• What the task requires: The answer must be an exact copy of all the data below.

• Dataset content:
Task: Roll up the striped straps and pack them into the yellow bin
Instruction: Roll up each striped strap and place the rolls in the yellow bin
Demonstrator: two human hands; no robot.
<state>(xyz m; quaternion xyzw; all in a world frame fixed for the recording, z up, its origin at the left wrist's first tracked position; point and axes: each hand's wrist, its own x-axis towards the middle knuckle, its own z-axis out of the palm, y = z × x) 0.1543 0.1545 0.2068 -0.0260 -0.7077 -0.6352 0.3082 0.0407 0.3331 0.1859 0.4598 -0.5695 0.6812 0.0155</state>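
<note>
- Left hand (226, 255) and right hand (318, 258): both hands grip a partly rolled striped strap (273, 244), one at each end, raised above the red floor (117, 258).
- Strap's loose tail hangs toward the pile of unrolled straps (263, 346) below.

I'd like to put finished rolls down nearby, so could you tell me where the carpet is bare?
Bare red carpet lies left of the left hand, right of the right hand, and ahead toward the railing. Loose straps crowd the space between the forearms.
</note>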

• Result below:
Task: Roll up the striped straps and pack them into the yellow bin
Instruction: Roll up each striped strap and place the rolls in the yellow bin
Demonstrator: two human hands; no robot.
<state>(xyz m; quaternion xyzw; all in a world frame fixed for the recording, z up, its origin at the left wrist's first tracked position; point and axes: each hand's wrist, its own x-axis towards the middle knuckle, its own z-axis out of the palm, y = z × x) 0.1543 0.1545 0.2068 -0.0260 -0.7077 -0.6352 0.3082 0.0407 0.3331 0.1859 0.4598 -0.5695 0.6812 0.0155</state>
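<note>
- Left hand (226, 255) and right hand (318, 258): both hands grip a partly rolled striped strap (273, 244), one at each end, raised above the red floor (117, 258).
- Strap's loose tail hangs toward the pile of unrolled straps (263, 346) below.

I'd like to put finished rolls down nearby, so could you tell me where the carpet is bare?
Bare red carpet lies left of the left hand, right of the right hand, and ahead toward the railing. Loose straps crowd the space between the forearms.
</note>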

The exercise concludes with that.